**To do**. The required result is each line of the entries below containing the string "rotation".

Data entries
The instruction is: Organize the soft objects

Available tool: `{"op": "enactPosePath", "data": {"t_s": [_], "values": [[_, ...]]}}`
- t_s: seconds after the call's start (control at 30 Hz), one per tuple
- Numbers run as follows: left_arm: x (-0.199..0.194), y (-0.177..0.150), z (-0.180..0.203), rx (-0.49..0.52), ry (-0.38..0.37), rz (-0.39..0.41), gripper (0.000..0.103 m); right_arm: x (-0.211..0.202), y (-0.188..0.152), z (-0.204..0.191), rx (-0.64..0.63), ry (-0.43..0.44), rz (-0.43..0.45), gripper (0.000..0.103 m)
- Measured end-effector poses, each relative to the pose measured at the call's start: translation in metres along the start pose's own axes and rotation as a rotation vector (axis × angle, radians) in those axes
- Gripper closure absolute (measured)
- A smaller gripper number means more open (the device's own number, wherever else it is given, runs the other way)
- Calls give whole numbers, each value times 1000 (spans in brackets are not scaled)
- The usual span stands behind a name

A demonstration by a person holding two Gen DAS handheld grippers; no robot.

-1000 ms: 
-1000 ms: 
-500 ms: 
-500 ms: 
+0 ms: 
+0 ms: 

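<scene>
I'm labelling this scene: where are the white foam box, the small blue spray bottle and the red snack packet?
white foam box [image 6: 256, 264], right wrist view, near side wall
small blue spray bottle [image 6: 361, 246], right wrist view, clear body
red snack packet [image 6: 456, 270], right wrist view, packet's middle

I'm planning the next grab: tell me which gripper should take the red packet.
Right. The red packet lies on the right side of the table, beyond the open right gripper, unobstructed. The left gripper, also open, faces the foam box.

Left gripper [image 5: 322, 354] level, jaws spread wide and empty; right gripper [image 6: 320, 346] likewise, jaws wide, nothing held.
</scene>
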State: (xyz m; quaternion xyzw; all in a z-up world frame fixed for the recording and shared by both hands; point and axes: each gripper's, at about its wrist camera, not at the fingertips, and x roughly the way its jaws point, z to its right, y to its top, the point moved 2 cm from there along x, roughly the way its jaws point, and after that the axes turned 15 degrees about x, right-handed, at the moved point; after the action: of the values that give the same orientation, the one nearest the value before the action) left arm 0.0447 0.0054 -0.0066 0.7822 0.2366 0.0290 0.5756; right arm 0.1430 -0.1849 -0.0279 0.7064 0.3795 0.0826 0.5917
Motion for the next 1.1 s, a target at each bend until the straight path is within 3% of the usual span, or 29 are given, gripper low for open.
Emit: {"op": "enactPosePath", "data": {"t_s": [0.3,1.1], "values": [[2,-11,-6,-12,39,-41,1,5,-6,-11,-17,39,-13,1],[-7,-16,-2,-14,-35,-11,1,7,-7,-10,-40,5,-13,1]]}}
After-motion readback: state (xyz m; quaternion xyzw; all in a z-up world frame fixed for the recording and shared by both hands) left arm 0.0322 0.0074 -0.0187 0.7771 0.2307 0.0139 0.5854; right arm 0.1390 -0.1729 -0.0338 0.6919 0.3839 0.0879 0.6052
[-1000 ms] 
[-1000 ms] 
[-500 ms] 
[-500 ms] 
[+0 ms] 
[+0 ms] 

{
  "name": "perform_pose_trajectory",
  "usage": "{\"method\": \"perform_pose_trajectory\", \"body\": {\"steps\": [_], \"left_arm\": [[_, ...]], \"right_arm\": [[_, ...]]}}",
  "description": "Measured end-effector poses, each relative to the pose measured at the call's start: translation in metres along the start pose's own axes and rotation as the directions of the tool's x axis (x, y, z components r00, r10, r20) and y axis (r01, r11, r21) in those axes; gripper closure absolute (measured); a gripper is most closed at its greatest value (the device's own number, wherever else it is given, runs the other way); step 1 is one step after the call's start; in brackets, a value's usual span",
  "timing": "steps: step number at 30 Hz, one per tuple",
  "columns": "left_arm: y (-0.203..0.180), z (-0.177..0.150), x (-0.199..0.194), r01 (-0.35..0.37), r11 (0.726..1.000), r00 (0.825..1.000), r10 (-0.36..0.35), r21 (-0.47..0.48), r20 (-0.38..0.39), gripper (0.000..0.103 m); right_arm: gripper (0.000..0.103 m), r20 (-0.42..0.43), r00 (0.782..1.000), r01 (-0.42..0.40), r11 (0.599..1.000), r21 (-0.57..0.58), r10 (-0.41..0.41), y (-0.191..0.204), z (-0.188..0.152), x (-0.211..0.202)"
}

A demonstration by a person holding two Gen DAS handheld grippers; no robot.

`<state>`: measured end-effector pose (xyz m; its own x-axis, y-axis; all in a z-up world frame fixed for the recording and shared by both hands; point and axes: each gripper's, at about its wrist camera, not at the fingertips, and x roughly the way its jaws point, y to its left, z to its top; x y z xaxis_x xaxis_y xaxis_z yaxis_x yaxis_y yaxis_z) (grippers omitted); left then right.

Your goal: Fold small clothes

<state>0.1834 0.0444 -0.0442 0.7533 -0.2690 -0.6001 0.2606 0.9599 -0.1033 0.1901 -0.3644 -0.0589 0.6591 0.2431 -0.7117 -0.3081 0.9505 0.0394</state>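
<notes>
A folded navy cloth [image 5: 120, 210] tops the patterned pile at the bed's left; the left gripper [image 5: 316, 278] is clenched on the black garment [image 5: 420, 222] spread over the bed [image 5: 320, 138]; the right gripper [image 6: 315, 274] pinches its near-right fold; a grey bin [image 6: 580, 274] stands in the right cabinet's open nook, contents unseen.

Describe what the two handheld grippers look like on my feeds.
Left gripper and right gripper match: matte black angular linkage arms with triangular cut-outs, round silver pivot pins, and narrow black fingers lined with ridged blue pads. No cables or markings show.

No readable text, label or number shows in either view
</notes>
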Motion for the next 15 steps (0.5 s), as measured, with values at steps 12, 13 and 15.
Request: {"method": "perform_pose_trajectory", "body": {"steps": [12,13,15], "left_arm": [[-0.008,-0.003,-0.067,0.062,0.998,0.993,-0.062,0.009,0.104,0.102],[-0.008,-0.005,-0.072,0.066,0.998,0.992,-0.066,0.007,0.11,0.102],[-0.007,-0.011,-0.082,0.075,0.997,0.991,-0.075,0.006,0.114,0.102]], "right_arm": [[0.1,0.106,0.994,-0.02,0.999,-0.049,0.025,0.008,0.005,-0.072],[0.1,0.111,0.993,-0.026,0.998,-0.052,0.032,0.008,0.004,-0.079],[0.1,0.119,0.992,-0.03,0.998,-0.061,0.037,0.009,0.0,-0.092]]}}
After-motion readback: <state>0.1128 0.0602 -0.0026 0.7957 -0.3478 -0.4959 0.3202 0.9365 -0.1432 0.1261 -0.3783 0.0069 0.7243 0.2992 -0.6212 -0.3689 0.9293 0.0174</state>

**Answer for this exercise**.
- Measured end-effector poses, each relative to the pose measured at the call's start: translation in metres along the start pose's own axes and rotation as a rotation vector (axis × angle, radians) in those axes
  "description": "Measured end-effector poses, each relative to the pose measured at the call's start: translation in metres along the start pose's own axes and rotation as the directions of the tool's x axis (x, y, z components r00, r10, r20) and y axis (r01, r11, r21) in those axes; gripper closure absolute (measured); a gripper is most closed at its greatest value (the device's own number, wherever else it is given, runs the other way); step 1 is one step after the call's start; in brackets, a value's usual span",

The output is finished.